═══ Source records ═══

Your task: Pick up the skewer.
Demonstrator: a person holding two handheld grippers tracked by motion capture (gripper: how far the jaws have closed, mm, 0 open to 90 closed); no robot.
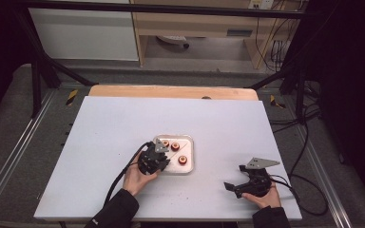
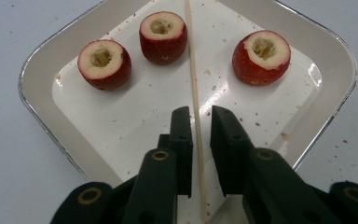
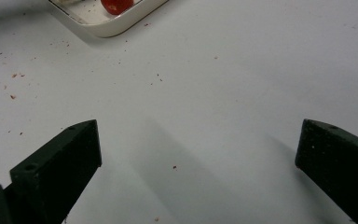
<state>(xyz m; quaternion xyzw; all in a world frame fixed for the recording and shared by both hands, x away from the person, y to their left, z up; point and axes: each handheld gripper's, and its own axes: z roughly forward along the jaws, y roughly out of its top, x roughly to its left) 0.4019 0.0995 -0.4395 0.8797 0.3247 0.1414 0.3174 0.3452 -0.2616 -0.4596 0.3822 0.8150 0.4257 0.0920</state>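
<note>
Nearest us, we record the right hand-held gripper, resting on the bare white desk with its jaws spread wide and nothing between them. Next, the left hand-held gripper reaches over the near edge of the white tray, jaws drawn close around a thin wooden skewer lying on the tray; whether the pads press it we cannot tell. Beyond, three cored red fruits stand upright, hollows upward.
</note>
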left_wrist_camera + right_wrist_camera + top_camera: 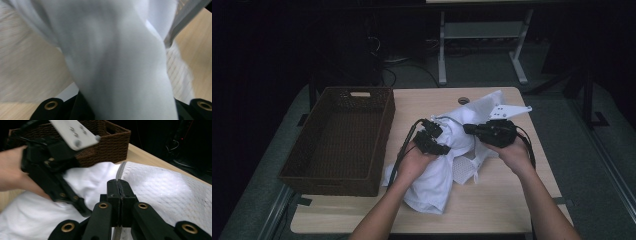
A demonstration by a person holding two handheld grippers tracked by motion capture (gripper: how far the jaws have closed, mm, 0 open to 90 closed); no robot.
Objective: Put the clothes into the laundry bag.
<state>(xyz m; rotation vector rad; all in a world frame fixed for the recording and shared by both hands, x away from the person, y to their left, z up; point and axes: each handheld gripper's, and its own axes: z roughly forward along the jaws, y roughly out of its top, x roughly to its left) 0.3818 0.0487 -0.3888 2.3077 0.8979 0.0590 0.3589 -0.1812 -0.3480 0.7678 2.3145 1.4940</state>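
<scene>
Step, as I judge: both tools lift white garment (447, 170) from bench (492, 210), probably to fold it or put it in wicker basket (339, 137).

Right tool (119, 185): jaws pressed together, thin cloth edge pinched between them.

Left tool (438, 141): cloth rises out of its jaws in its own view; jaws hidden, grip state cannot tell.

Basket sits beyond left tool.

Next move needs: keep both grips, pull tools apart to spread cloth.

No readable text, labels, brand names, numbers or signs appear on anything in these views.
</scene>
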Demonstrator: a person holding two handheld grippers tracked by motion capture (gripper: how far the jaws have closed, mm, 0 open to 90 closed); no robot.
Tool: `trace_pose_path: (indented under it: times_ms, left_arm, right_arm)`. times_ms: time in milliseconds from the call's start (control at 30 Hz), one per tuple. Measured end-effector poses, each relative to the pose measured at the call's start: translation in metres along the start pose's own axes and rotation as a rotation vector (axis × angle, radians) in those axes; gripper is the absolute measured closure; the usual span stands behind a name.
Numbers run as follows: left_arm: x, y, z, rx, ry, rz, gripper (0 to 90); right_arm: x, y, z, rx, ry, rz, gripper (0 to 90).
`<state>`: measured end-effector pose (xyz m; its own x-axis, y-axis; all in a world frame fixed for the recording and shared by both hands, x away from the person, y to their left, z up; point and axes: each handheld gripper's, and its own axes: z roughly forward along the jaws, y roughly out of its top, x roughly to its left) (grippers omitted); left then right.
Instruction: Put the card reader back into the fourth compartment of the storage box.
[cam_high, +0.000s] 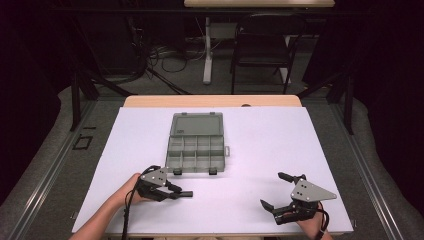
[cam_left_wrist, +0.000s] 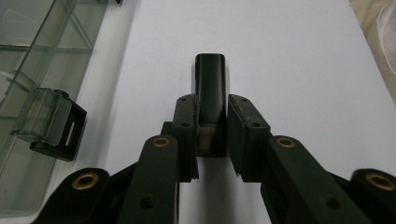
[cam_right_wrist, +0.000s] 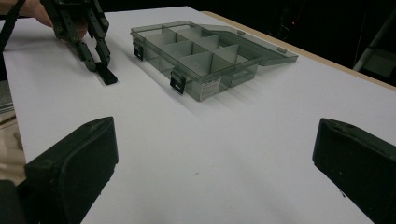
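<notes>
My left gripper (cam_high: 179, 192) lies low on the white table sheet (cam_high: 250, 150), just in front of the box's near left corner, and is shut on a small black block (cam_high: 187, 193). In the left gripper view the block (cam_left_wrist: 210, 74) sticks out ahead between the two pads (cam_left_wrist: 186, 126). The right gripper view shows that gripper (cam_right_wrist: 99, 60) far off with the block (cam_right_wrist: 107, 75) touching the sheet. A clear grey compartment box (cam_high: 195, 145) stands open at the table's middle, its lid laid back and its compartments looking empty. My right gripper (cam_high: 271, 189) rests near the front right, open, with nothing between its jaws.
The box's two black front latches (cam_high: 177, 171) hang open toward me; one latch (cam_left_wrist: 51, 126) sits just left of my left jaws. Bare white sheet lies between the grippers. A chair (cam_high: 262, 45) and cables stand beyond the table's far edge.
</notes>
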<state>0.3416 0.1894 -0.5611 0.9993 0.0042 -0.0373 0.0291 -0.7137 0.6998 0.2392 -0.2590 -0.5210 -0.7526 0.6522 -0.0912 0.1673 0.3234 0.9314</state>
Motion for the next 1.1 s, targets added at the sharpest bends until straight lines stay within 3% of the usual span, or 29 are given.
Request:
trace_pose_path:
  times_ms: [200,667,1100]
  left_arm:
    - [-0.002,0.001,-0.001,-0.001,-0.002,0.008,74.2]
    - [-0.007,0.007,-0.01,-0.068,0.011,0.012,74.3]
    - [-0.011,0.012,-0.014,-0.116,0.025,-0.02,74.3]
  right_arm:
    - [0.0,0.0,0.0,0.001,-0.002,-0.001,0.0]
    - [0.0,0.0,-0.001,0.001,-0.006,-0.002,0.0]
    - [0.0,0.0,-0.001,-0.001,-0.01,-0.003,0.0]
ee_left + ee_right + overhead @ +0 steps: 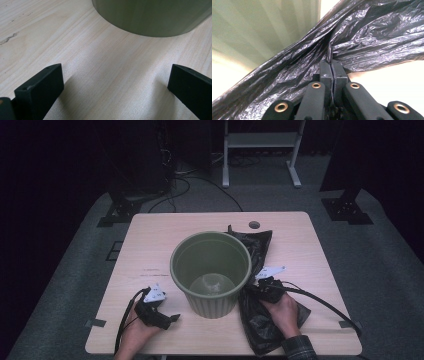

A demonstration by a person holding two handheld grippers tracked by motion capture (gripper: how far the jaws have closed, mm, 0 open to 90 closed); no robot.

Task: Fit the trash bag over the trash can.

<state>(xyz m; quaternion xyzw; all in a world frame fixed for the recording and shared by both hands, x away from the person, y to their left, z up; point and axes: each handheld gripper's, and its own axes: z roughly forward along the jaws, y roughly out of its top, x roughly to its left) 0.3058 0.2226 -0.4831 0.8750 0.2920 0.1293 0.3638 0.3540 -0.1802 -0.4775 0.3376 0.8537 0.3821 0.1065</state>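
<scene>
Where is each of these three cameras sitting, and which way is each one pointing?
High view: above the person's side, looking forward and down on the table, green bin and black bag; both forearms show, left gripper and right gripper.
Left gripper view: on the left gripper, low along the tabletop at the bin's base; jaws apart.
Right gripper view: on the right gripper, jaws pinching the bag beside the bin.
All three share the bin.
</scene>
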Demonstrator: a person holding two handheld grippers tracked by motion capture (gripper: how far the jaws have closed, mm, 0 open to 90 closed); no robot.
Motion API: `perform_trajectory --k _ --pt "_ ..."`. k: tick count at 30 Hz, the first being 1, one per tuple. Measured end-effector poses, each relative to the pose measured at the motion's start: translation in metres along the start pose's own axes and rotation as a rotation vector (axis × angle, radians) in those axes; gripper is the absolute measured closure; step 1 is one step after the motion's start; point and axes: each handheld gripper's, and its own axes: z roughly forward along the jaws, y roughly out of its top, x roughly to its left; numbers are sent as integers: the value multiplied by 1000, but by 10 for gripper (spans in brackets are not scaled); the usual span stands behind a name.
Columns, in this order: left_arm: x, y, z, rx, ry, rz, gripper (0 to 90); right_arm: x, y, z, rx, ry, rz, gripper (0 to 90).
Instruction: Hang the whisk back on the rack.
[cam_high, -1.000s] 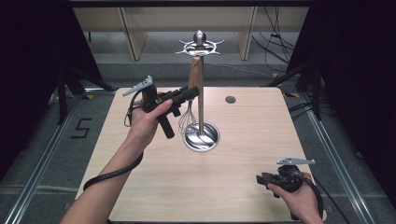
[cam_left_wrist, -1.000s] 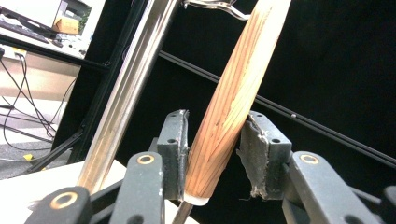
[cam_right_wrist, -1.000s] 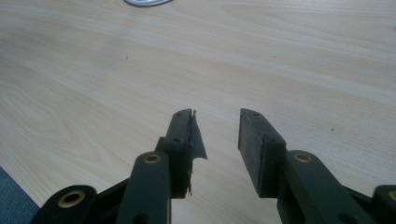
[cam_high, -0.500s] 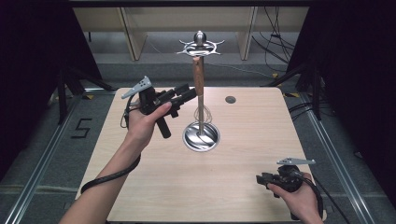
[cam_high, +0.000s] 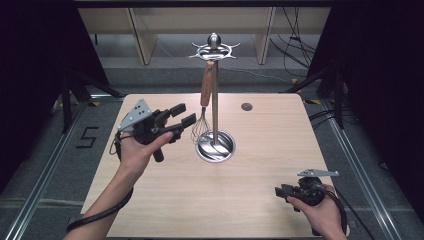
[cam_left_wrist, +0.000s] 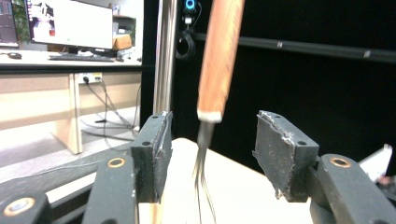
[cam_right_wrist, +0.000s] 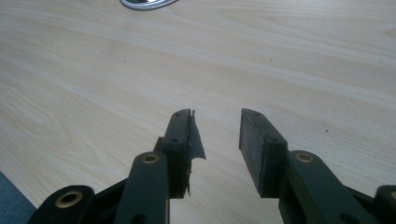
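Resting surface: wooden table (cam_high: 165, 200) is carrying the stand.
Stand: metal stand (cam_high: 215, 100) is rising from its round base.
Whisk: wooden-handled whisk (cam_high: 204, 107) is hanging from the stand's top.
Left: my left gripper (cam_high: 182, 119) is gaping wide, just beside the whisk.
Right: my right gripper (cam_high: 278, 192) is lying low, jaws apart.

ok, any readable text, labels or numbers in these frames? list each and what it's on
"5": dark mark on the grey floor left of the table, high view.
Monitor in the left gripper view: screen content too blurred to read.
No text readable on the whisk, the stand, the left gripper or the right gripper.
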Motion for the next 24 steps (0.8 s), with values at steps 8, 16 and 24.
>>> perform_trajectory --k 8,16,24 --pt "-6 -33 -39 91 39 85 429 -1 -1 2 -68 2 -6 639" --pt "-7 -74 -83 180 95 114 404 -2 2 -4 -29 -9 3 615" --pt "-16 -124 -110 299 104 17 385 -6 2 -4 -39 -40 -34 567"
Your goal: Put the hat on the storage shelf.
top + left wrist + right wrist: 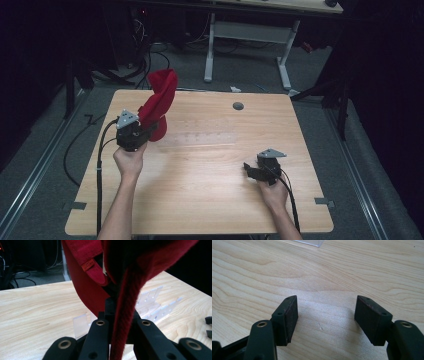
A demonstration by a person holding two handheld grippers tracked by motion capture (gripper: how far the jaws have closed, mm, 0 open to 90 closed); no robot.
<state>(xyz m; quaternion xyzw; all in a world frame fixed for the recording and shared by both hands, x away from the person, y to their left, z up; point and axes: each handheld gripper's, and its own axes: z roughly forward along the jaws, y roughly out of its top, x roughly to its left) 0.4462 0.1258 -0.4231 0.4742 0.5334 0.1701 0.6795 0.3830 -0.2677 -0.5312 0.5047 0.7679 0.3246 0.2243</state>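
Note:
A red cap (159,97) hangs lifted above the table's back left, and my left gripper (146,128) is shut on its edge. In the left gripper view the cap's red fabric (87,265) runs down between the closed jaws of my left gripper (117,315), with a small orange label on a strap. Near the front right, my right gripper (248,170) rests low over the wood. Its jaws stand open with nothing between them in the right gripper view (327,315).
A clear acrylic stand (152,305) sits on the wooden table (210,200) behind the cap, and its edge shows as a clear acrylic piece (309,242). A round grommet hole (238,106) lies at the back. Another desk's white legs (285,60) stand beyond the table.

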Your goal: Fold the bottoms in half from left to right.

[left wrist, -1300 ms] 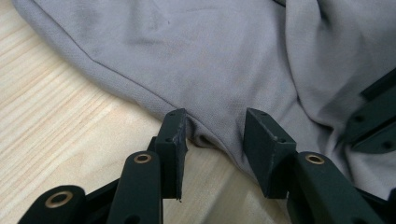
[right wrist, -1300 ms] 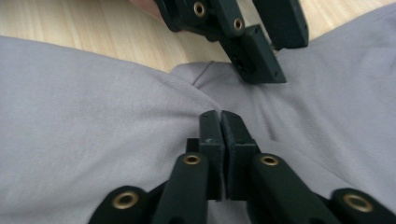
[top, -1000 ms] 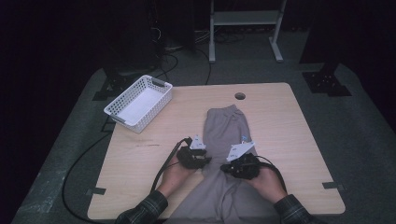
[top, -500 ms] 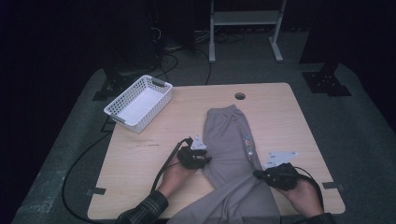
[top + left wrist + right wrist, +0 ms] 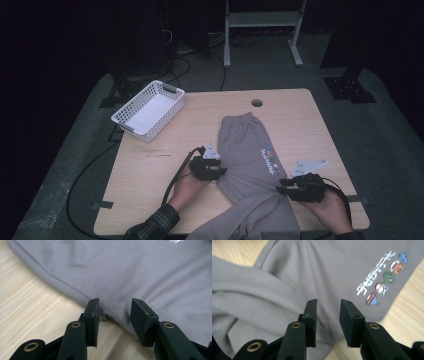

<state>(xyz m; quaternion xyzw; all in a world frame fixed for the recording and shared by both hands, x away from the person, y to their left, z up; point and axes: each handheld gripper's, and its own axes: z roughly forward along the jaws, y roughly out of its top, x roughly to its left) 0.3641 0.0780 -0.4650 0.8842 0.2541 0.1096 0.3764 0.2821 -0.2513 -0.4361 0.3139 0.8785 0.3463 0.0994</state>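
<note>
Grey jogging trousers (image 5: pixel 247 145) lie flat in the middle of the wooden table (image 5: pixel 310 120), one end hanging over the near edge. A small colourful print with white lettering (image 5: pixel 382 277) marks the right side (image 5: pixel 269 159). My left gripper (image 5: pixel 221 172) rests at the cloth's left edge, open, its jaws (image 5: pixel 115 302) straddling the hem of the grey fabric (image 5: pixel 125 270) without pinching it. My right gripper (image 5: pixel 280 188) sits at the garment's right edge, pointing left. It is open (image 5: pixel 327 302) just above the grey cloth (image 5: pixel 312 270).
A white plastic basket (image 5: pixel 148 109) stands at the table's far left corner. A round cable hole (image 5: pixel 257 103) lies near the far edge. A black cable (image 5: pixel 80 175) trails off the left side. Bare wood (image 5: pixel 150 170) lies left of the trousers.
My right gripper has swung from the middle of the trousers out to their right edge. The left gripper has barely moved.
</note>
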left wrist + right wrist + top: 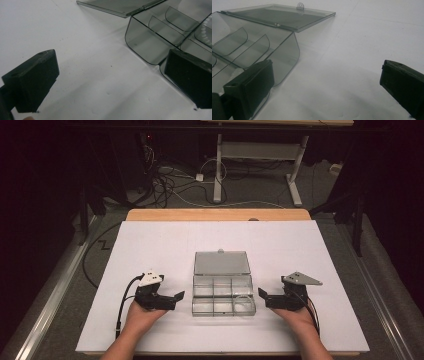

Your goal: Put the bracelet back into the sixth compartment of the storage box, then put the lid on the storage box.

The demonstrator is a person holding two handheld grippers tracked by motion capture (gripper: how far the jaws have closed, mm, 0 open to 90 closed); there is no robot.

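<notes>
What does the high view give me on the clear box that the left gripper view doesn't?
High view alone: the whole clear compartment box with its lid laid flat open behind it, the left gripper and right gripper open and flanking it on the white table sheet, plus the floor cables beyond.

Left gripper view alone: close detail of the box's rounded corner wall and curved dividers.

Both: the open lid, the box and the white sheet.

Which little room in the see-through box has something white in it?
The front right compartment of the clear box, nearest the right claw; the others look empty.
</notes>
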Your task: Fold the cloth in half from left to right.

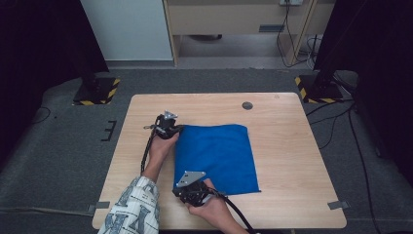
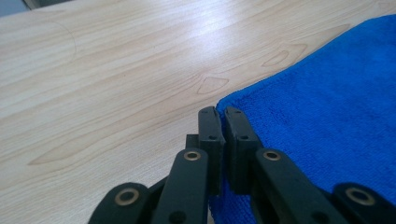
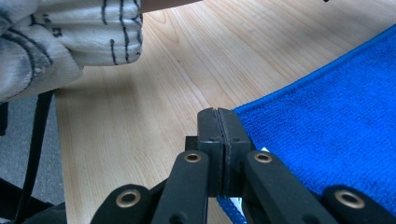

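A folded blue cloth lies flat on the light wooden table, a little left of centre. My left gripper is at the cloth's far left corner; in the left gripper view its jaws are pinched together over that corner of the cloth. At the near left corner sits my right gripper. Its jaws are pressed shut, with the cloth's edge and a small white tag caught below them. A patterned sleeve on the left forearm lies beyond the right gripper.
A round cable hole sits near the table's far edge. Two stand bases with yellow-black stripes rest on the grey floor beyond the table. Cables trail on the right. Bare wood surrounds the cloth on every side.
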A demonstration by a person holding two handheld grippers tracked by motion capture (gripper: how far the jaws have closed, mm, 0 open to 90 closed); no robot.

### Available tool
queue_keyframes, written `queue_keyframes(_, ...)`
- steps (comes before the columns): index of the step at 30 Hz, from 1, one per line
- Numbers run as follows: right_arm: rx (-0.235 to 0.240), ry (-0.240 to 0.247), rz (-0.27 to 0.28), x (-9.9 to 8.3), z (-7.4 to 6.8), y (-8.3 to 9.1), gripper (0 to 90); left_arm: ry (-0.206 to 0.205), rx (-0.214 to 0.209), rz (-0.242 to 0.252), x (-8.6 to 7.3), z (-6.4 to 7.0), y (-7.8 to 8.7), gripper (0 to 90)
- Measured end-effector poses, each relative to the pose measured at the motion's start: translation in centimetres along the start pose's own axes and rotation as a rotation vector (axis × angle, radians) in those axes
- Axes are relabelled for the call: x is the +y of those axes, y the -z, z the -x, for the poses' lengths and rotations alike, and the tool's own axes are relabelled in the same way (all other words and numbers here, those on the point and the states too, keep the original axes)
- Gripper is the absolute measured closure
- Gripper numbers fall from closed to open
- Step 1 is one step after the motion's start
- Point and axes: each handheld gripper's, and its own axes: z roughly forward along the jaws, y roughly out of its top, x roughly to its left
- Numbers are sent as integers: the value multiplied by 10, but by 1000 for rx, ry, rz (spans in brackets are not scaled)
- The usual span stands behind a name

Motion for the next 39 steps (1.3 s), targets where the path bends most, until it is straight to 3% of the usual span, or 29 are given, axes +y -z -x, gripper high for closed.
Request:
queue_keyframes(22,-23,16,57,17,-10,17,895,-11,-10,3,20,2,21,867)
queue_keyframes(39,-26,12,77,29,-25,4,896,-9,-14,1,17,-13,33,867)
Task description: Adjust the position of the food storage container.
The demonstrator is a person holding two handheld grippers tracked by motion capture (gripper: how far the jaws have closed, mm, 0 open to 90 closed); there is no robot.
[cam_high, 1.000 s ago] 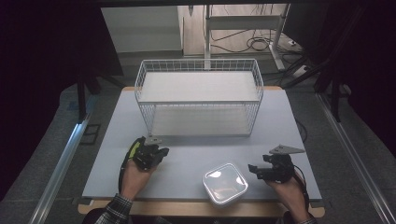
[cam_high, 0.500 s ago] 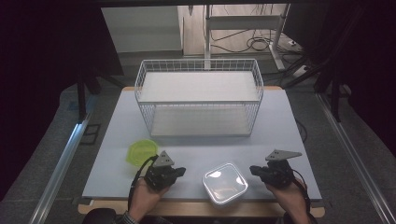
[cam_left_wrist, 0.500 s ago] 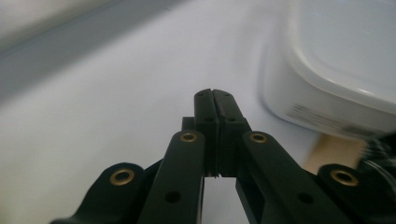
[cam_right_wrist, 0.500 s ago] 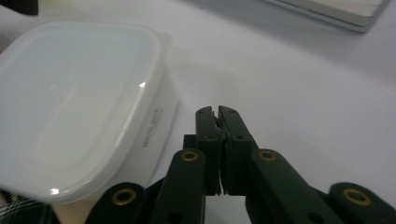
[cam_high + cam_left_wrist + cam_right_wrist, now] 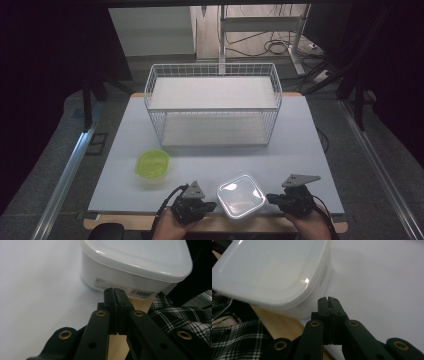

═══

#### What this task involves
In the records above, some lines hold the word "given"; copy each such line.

#### Exercise output
Motion for the next 1.1 s, targets added at the sharpest bends until straight lines stay within 3% of the usual span, or 29 are given.
Motion for the next 39 steps (1.3 s), targets where the path bends most, until it is straight to 3% of the usual span, or 29 are given, axes +y -z -x, gripper high for closed.

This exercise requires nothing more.